There are two methods for dealing with missing data that have become available in mainstream statistical software in the last few years. These two methods are vast improvements over traditional approaches, as described in Limitations to Common Approaches to Missing Data. This article outlines these two methods.

Both of the methods discussed here require that the missing data mechanism is ignorable, that is, not related to the missing values (see Missing Data Mechanisms). If the mechanism is ignorable, resulting estimates (i.e., regression parameters and standard errors) will be unbiased with no loss of power.

The first method is Multiple Imputation (MI). Just like the imputation methods discussed in Limitations to Common Approaches to Missing Data, Multiple Imputation fills in estimates for the missing data. However, to capture the uncertainty in those estimates, MI imputes the values multiple times. Because it uses an imputation method with error built in, the multiple estimates should be similar, but not identical. The result is multiple data sets with identical values for all of the non-missing values and slightly different values for the imputed values in each data set. The statistical analysis of interest, such as ANOVA or logistic regression, is performed separately on each data set, and the results are then combined. Because of the variation in the imputed values, there should also be variation in the parameter estimates, leading to appropriate estimates of standard errors and appropriate p-values.

Multiple Imputation is available in SAS, S-Plus, and Solas. In SAS, PROC MI creates the multiple data sets, which can then be easily analyzed separately using standard statistical procedures. PROC MIANALYZE will then combine the results from these separate analyses. Joe Schafer at Penn State has developed four S-Plus libraries for multiple imputing normal, categorical, mixed, and panel data. He has made the library for normal data available as a free stand-alone package called NORM. Multiple Imputation is also available in Solas, but its algorithms have been questioned as inappropriate, and we cannot recommend its use at this time.

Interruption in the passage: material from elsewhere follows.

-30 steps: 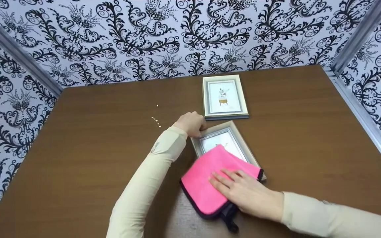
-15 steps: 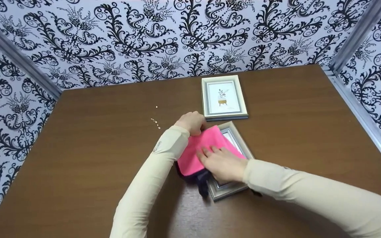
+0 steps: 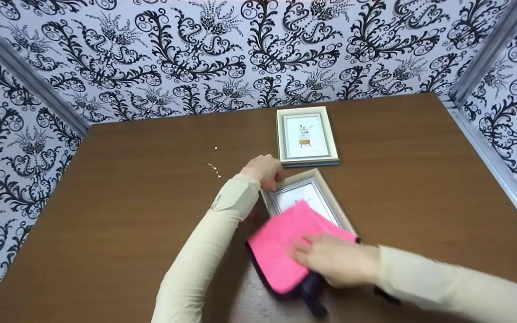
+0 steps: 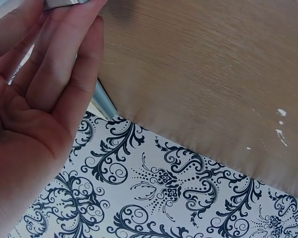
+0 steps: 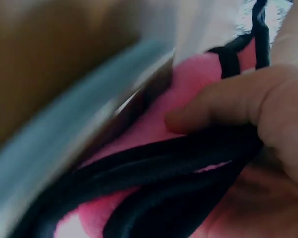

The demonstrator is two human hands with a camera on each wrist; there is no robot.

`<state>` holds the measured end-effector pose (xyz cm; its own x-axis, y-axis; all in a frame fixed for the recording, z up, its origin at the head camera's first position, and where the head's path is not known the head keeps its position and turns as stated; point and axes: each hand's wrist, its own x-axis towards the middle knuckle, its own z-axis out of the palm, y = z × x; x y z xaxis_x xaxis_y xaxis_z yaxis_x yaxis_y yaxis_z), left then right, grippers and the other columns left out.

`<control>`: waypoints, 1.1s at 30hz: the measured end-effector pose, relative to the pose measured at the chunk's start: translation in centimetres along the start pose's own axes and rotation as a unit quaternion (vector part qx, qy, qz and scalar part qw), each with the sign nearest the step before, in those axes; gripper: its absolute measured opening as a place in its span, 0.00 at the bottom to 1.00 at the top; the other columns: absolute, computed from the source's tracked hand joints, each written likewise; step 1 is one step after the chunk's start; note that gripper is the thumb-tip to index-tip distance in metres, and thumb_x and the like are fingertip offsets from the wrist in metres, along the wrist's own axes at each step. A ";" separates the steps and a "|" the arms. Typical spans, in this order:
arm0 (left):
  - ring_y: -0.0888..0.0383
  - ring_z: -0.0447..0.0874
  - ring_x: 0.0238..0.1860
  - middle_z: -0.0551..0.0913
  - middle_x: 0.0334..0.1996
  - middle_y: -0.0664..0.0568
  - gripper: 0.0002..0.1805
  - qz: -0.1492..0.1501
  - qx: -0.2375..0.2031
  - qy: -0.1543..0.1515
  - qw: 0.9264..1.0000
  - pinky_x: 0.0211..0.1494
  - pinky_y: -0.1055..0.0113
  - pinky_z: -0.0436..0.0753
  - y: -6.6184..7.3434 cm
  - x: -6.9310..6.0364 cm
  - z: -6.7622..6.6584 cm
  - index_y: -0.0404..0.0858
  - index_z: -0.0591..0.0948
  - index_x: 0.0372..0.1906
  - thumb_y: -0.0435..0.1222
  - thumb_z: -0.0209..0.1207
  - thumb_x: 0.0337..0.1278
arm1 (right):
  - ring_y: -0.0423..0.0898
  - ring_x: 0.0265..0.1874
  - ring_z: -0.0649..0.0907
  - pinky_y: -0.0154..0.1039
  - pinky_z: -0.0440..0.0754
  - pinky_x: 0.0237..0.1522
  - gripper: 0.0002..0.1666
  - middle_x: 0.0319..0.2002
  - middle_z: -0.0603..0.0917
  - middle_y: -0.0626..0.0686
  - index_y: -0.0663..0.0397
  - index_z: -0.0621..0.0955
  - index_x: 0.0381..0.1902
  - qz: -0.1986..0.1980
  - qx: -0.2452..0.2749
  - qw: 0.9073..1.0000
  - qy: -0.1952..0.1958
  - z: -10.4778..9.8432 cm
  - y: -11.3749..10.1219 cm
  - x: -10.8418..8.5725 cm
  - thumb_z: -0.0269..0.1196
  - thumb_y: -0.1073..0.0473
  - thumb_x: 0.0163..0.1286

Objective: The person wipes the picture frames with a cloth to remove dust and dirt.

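Note:
A picture frame [image 3: 330, 197] with a pale wooden border lies slanted on the brown table, partly hidden by a pink cloth. At its far left corner my left hand [image 3: 265, 171] holds the edge; the left wrist view shows the thumb and fingers about the frame's edge at the top. Over the near part of the frame, my right hand [image 3: 337, 260] presses the pink cloth [image 3: 278, 244], which has black trim and a dark loop. Seen from the right wrist, the thumb [image 5: 218, 104] grips folded cloth beside the frame. The right hand is blurred in the head view.
Behind the held frame lies a second picture frame [image 3: 305, 134] with a plant print, close to the left hand. Small pale marks [image 3: 214, 168] show on the table [image 3: 128, 202] to the left. Patterned walls [image 3: 186, 58] stand at the back and sides.
The right hand has moved the cloth up and left over the frame, then back down and right, uncovering the frame's upper part. The left hand stays at the corner.

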<state>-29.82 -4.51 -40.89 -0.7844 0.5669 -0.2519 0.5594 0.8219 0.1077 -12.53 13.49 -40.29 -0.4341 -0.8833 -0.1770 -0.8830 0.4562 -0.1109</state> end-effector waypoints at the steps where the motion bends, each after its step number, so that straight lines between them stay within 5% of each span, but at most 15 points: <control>1: 0.55 0.63 0.26 0.68 0.18 0.56 0.15 0.000 -0.001 0.000 1.000 0.26 0.63 0.64 0.0 0.0 0.1 0.44 0.72 0.13 0.23 0.61 0.38 | 0.60 0.62 0.72 0.53 0.71 0.59 0.39 0.64 0.71 0.62 0.60 0.69 0.67 -0.007 0.006 1.000 -0.001 0.1 -0.3 -0.7 0.62 0.74 0.55; 6: 0.55 0.63 0.25 0.66 0.16 0.56 0.16 0.001 0.000 0.006 1.000 0.24 0.64 0.62 0.0 -0.3 0.0 0.44 0.70 0.12 0.23 0.61 0.38 | 0.58 0.61 0.74 0.52 0.73 0.58 0.37 0.62 0.74 0.59 0.56 0.73 0.66 -0.028 -0.016 0.999 0.018 0.6 -0.9 -2.0 0.65 0.72 0.55; 11: 0.56 0.63 0.26 0.67 0.17 0.56 0.16 -0.004 0.003 0.004 1.000 0.25 0.64 0.63 0.0 -0.4 -0.1 0.44 0.71 0.13 0.25 0.62 0.39 | 0.57 0.60 0.75 0.51 0.73 0.58 0.38 0.62 0.74 0.60 0.57 0.72 0.66 0.002 -0.068 0.998 0.016 1.0 -1.5 -1.0 0.68 0.66 0.55; 22: 0.52 0.72 0.28 0.76 0.21 0.53 0.09 -0.015 0.005 0.062 0.998 0.32 0.56 0.76 0.3 -0.7 0.7 0.42 0.81 0.17 0.25 0.63 0.42 | 0.65 0.66 0.64 0.56 0.64 0.64 0.42 0.69 0.64 0.65 0.64 0.64 0.70 0.093 0.037 0.994 -0.051 -1.0 1.6 4.0 0.67 0.67 0.59; 28: 0.44 0.82 0.37 0.85 0.33 0.44 0.06 -0.039 0.005 0.073 0.997 0.39 0.52 0.80 0.3 -0.7 1.2 0.39 0.85 0.24 0.27 0.61 0.50 | 0.66 0.66 0.64 0.55 0.62 0.65 0.39 0.69 0.63 0.67 0.66 0.62 0.70 0.097 0.023 0.994 -0.034 -0.7 3.7 6.3 0.63 0.70 0.62; 33: 0.45 0.82 0.37 0.85 0.33 0.45 0.06 -0.049 0.009 0.076 0.996 0.39 0.52 0.81 0.3 -0.9 1.4 0.40 0.85 0.25 0.28 0.61 0.50 | 0.66 0.65 0.66 0.55 0.65 0.64 0.39 0.68 0.64 0.67 0.66 0.63 0.70 0.091 0.003 0.996 -0.002 0.2 3.2 6.3 0.61 0.73 0.61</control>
<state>-28.61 -4.84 -42.01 -0.8656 0.4880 -0.1118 0.4828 0.8728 0.0717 -18.04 9.39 -42.00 -0.5855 -0.7858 -0.1993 -0.7889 0.6089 -0.0828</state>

The second method is to analyze the full, incomplete data set using maximum likelihood estimation. This method does not impute any data, but rather uses all data observed for each case to compute maximum likelihood estimates. The maximum likelihood estimate of a parameter is the value of the parameter that is most likely to have resulted in the observed data. When data are missing, we can factor the likelihood function. The likelihood is computed separately for those cases with complete data on some variables and those with complete data on all variables. These two likelihoods are then maximized together to find the estimates. Like multiple imputation, this method gives unbiased parameter estimates and standard errors. One advantage is that it does not require the careful selection of variables used to impute values that Multiple Imputation requires. It is, however, limited to linear models.

Analysis of the full, incomplete data set using maximum likelihood estimation is available in AMOS. AMOS is a structural equation modeling package, but it can run multiple linear regression models. AMOS is easy to use and is now integrated into SPSS, but it will not produce residual plots, influence statistics, and other typical output from regression packages. The missing value analysis package in SPSS will do some very limited maximum likelihood estimates for means and correlations only.

References:
Schafer, J. Software for Multiple Imputation
Hox, J.J. (1999) A Review of Current Software for Handling Missing Data, Kwantitatieve Methoden, 62, 123-138.
Allison, P. (2000). Multiple Imputation for Missing Data: A Cautionary Tale, Sociological Methods and Research, 28, 301-309.